### What you will do
From the first line to the last, retype the records exactly and skip the pictures.

[Records contained in a dataset]
══════

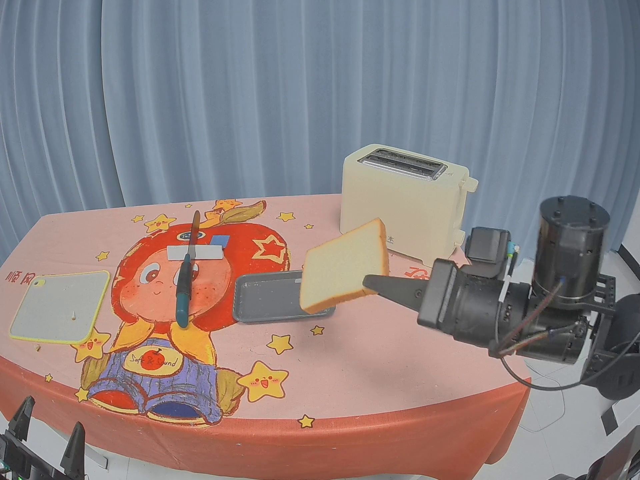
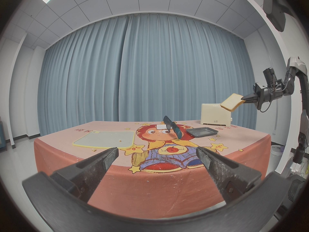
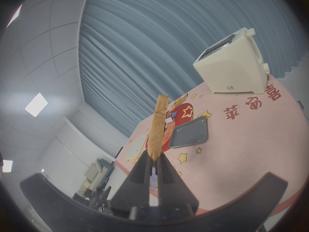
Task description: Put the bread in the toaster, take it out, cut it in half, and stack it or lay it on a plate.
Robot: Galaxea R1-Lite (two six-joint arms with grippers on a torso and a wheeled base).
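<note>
Right now the right tool (image 1: 371, 283) pinches a slice of bread (image 1: 343, 266) by one edge, holding it tilted in the air above the surface (image 1: 400, 361), near the toaster (image 1: 400, 201) and the grey tray (image 1: 267, 298). Off the surface's near edge, the left tool (image 2: 157, 160) gapes, holding nothing.

Red characters (image 3: 254, 103) are printed on the counter (image 3: 257, 152) near the toaster (image 3: 231, 62). A tiny logo (image 3: 230, 88) marks the toaster's side, unreadable.
</note>
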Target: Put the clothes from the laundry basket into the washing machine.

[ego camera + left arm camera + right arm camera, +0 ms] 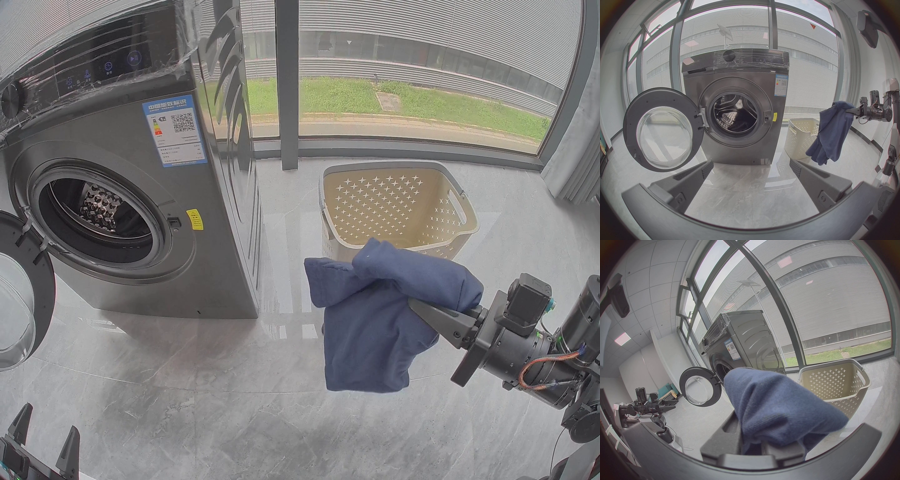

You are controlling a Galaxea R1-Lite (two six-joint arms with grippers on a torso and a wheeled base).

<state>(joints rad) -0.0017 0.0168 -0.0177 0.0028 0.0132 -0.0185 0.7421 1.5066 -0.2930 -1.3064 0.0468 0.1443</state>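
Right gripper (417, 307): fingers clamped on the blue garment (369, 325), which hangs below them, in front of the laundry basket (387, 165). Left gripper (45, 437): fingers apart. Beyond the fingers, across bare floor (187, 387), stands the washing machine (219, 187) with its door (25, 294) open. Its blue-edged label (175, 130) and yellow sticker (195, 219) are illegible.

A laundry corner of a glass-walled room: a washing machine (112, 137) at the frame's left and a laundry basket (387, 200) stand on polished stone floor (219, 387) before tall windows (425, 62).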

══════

### Task output
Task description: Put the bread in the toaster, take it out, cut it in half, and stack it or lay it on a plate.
Robot: Galaxea R1-Lite (two six-joint arms with grippers on a torso and a wheeled base).
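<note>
Right now the right tool (image 1: 371, 283) pinches a slice of bread (image 1: 343, 266) by one edge, holding it tilted in the air above the surface (image 1: 400, 361), near the toaster (image 1: 400, 201) and the grey tray (image 1: 267, 298). Off the surface's near edge, the left tool (image 2: 157, 160) gapes, holding nothing.

Red characters (image 3: 254, 103) are printed on the counter (image 3: 257, 152) near the toaster (image 3: 231, 62). A tiny logo (image 3: 230, 88) marks the toaster's side, unreadable.
</note>
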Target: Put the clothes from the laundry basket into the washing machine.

[ego camera + left arm camera + right arm camera, +0 ms] 

You are controlling a Galaxea R1-Lite (two six-joint arms with grippers on a torso and a wheeled base).

<state>(joints rad) -0.0017 0.0168 -0.0177 0.0028 0.0132 -0.0185 0.7421 1.5066 -0.2930 -1.3064 0.0468 0.1443</state>
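Right gripper (417, 307): fingers clamped on the blue garment (369, 325), which hangs below them, in front of the laundry basket (387, 165). Left gripper (45, 437): fingers apart. Beyond the fingers, across bare floor (187, 387), stands the washing machine (219, 187) with its door (25, 294) open. Its blue-edged label (175, 130) and yellow sticker (195, 219) are illegible.

A laundry corner of a glass-walled room: a washing machine (112, 137) at the frame's left and a laundry basket (387, 200) stand on polished stone floor (219, 387) before tall windows (425, 62).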

Whatever the exercise asked has now been answered.